Untreated acromegaly is associated with a very high morbidity. The aim of therapy is to achieve a mean growth hormone level of less than 5mU/L, which is the level that has been associated with a decrease in mortality. The treatment options that are available are surgery, pharmacalogical and radiotherapy.
The main two types of drugs available for the treatment of acromegaly are the dopamine agonists and the somatostatin analogues. Dopamine agonists alone can be given to patients to try to shrink tumours prior to surgery and also to control their symptoms. Dopamine agonists are probably most successful at treating mixed growth hormone and prolactin secreting tumours. The dopamine agonists that are used are bromocriptine (10-60mg/day) or cabergoline (0.5mg/day). When these drugs are used, they should be started slowly as they are associated with unpleasant side-effects such as nausea and vomiting. The dopamine agonists have been largely replaced by the somatostatin analogues in recent years.
Octreotide is a synthetic analogue of somatostatin and is now being used to suppress growth hormone levels. It is given by subcutaneous injections (50-200µg 8-hourly) but a long-acting preparation is now available. The somatostatin analogues are generally well tolerated but they have been associated with an increased incidence of gallstones.
Although these pharmacological interventions do seem to induce some tumour shrinkage, the treatment of choice for a tumour that is anatomically causing symptoms is surgery.
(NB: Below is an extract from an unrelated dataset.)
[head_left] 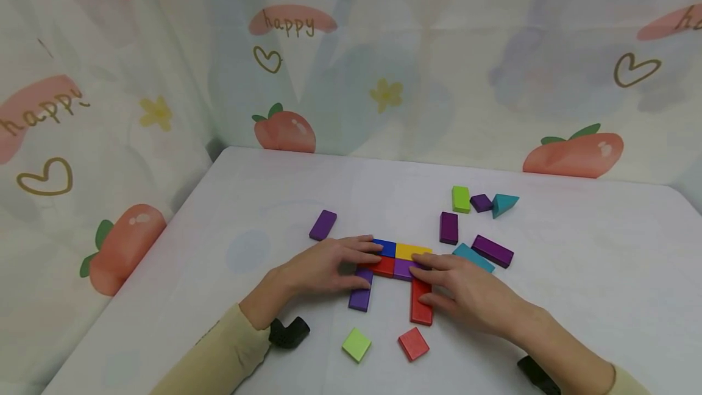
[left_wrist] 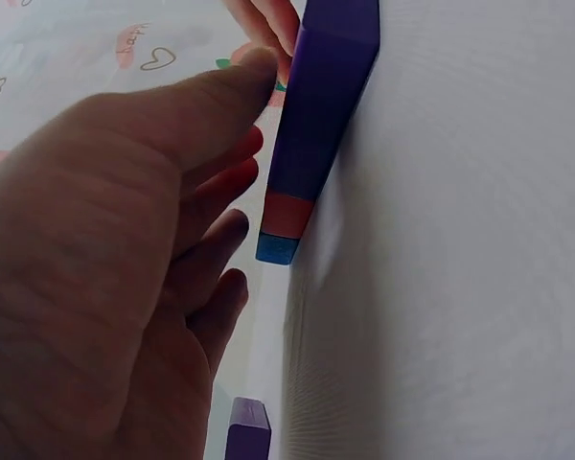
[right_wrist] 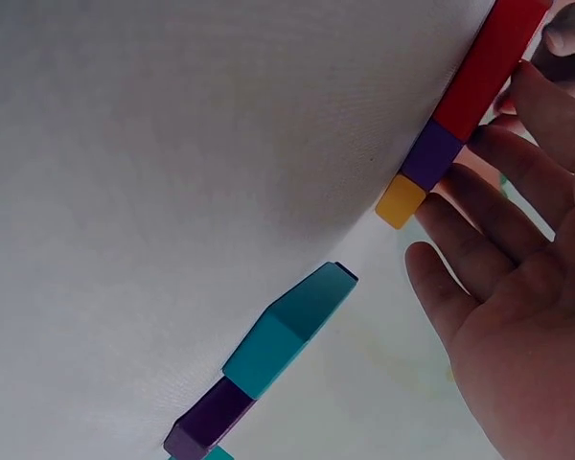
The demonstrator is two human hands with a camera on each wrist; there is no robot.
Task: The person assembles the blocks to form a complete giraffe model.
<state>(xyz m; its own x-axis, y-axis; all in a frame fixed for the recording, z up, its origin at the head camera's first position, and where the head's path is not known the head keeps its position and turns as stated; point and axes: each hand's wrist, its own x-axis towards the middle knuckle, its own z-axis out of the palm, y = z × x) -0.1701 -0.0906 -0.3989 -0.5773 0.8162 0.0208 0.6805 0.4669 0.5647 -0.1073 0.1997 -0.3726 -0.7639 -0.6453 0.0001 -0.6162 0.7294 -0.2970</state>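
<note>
A flat group of wooden blocks lies at mid-table in the head view. Its back row is a blue block (head_left: 387, 248) and a yellow block (head_left: 408, 251). In front of these sit a red block (head_left: 386, 267) and a purple block (head_left: 403, 269). A long purple block (head_left: 359, 298) extends forward at the left, a long red block (head_left: 421, 309) at the right. My left hand (head_left: 329, 264) rests its extended fingers along the group's left side, thumb at the long purple block (left_wrist: 326, 105). From the right, my right hand (head_left: 474, 291) touches the yellow, purple and long red blocks with relaxed fingers.
A lime square (head_left: 357, 345) and a red square (head_left: 414, 344) lie in front. A purple block (head_left: 323, 225) is behind the left hand. At the back right are several loose blocks, including a teal block (head_left: 474, 257), a dark purple block (head_left: 492, 251) and a lime block (head_left: 460, 199).
</note>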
The first-line therapy for acromegaly is surgery. Trans-sphenoidal surgery is generally agreed to be the most appropriate therapy for small intrasellar tumours of less than 1cm in diameter. This type of surgery for microadenomas seems to achieve clinical remission in approximately 60% of patients. The details of this type of surgery are found in the surgery section.
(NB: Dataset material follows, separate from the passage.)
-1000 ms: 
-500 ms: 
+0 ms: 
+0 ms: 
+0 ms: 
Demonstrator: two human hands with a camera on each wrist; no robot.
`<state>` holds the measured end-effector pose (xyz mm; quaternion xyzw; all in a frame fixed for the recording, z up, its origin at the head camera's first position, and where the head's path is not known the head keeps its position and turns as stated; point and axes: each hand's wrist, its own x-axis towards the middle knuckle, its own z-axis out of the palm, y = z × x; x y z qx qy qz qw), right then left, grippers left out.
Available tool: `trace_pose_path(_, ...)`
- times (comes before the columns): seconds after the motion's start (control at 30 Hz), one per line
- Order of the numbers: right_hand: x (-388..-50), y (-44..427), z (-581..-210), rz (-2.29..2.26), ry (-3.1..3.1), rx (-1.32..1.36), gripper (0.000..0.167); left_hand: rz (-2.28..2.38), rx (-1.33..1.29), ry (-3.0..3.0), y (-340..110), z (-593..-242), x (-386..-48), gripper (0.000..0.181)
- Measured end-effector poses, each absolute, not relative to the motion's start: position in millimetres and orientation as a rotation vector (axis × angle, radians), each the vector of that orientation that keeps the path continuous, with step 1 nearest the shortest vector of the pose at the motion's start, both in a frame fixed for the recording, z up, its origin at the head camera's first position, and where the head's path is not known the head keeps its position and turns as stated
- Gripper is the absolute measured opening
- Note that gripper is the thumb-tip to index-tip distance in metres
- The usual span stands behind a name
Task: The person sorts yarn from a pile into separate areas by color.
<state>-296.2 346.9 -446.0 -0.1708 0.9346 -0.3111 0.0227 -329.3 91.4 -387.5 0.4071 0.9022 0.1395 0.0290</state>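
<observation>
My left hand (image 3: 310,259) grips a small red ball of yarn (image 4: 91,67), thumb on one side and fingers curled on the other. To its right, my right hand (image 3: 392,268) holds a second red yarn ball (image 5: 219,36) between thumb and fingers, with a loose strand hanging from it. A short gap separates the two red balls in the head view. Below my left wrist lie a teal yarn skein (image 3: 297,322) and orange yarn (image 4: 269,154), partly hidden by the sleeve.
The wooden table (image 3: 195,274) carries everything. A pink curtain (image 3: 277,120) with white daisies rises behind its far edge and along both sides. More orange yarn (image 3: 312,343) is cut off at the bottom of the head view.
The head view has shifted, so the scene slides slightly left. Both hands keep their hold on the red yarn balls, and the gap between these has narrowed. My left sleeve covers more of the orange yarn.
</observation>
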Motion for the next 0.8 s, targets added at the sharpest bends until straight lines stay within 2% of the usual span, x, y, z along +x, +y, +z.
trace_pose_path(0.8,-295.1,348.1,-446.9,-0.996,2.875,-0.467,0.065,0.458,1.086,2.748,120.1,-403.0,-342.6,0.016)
As the size of the tumour increases the percentage of patients that achieve complete clinical remission decreases. In cases when there seems to be incomplete tumour removal, radiotherapy is usually considered.
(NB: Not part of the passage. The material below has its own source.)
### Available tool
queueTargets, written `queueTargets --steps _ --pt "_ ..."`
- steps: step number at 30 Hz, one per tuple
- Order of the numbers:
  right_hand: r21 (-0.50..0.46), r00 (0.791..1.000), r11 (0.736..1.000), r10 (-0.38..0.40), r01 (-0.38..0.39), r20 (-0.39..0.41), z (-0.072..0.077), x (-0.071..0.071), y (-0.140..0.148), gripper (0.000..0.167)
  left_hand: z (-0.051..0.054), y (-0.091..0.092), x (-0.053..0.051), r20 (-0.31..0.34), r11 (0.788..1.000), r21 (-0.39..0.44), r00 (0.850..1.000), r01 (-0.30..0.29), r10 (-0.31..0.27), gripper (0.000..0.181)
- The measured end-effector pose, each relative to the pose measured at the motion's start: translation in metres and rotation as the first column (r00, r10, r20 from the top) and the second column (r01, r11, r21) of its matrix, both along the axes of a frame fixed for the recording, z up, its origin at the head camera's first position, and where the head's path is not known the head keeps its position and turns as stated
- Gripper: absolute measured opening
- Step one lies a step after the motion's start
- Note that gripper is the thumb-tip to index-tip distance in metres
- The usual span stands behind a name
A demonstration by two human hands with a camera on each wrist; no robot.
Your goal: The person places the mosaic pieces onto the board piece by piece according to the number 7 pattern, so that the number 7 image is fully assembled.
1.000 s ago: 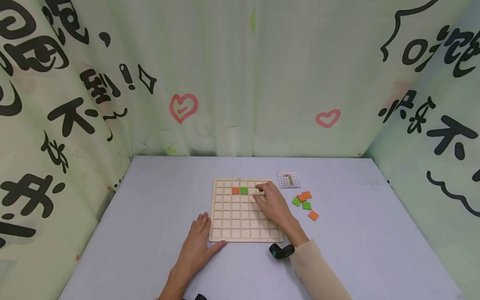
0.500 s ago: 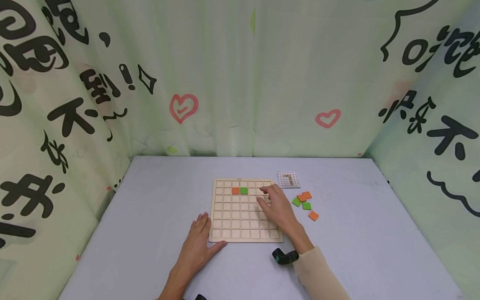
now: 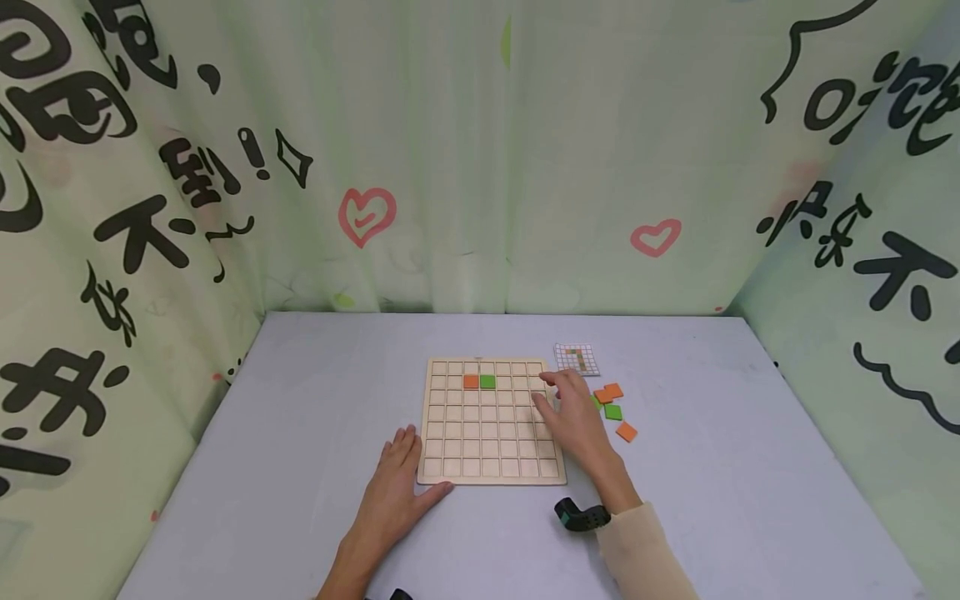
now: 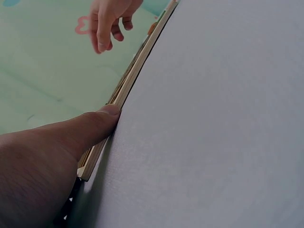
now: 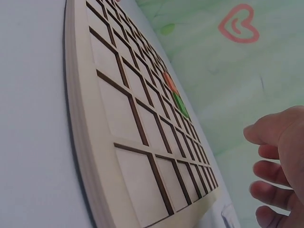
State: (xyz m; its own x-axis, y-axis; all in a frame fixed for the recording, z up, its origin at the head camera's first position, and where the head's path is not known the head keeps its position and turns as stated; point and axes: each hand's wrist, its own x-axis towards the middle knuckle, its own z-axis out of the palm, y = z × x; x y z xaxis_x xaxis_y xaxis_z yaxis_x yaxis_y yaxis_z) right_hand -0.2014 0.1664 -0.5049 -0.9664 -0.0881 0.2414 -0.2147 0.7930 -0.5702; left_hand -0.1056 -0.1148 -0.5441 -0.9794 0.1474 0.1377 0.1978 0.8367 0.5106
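A wooden grid board (image 3: 480, 450) lies on the table, with an orange tile (image 3: 471, 382) and a green tile (image 3: 487, 382) side by side in its second row. My left hand (image 3: 393, 487) rests at the board's lower left corner, fingers along the side; its thumb (image 4: 90, 126) touches the near edge in the left wrist view. Above the board's right edge hovers my right hand (image 3: 577, 417), thumb and index finger apart, holding nothing. The right wrist view shows that hand (image 5: 280, 166) with the two tiles (image 5: 180, 104) beyond the grid.
Right of the board lie loose orange tiles (image 3: 627, 432) and green tiles (image 3: 613, 412). A small patterned grid card (image 3: 577, 360) is by the board's top right corner. A printed curtain (image 3: 465, 167) stands behind and beside the white table (image 3: 300, 400).
My right hand has moved rightward from over the board's upper right cells to its right edge, now partly covering one loose green tile. The left hand has stayed still.
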Motion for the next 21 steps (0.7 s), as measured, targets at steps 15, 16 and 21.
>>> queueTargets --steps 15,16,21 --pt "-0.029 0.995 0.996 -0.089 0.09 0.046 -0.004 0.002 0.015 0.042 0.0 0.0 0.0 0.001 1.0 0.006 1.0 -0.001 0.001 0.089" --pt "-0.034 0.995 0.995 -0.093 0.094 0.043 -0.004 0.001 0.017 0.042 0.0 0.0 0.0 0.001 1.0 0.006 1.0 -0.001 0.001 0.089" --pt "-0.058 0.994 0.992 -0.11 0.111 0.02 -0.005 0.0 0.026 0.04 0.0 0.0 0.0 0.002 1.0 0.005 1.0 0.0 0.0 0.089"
Radiotherapy is normally used in post-surgical cases where growth hormone levels have failed to normalise. The radiotherapy treatment is often combined with drug treatment for more beneficial results. The radiotherapy is usually performed over a 4-6 week period using conventional external radiation (maximum dose 4500 rad (cGy)). The radiation is given through multiple fields to reduce the risk of damage to the parasellar structures.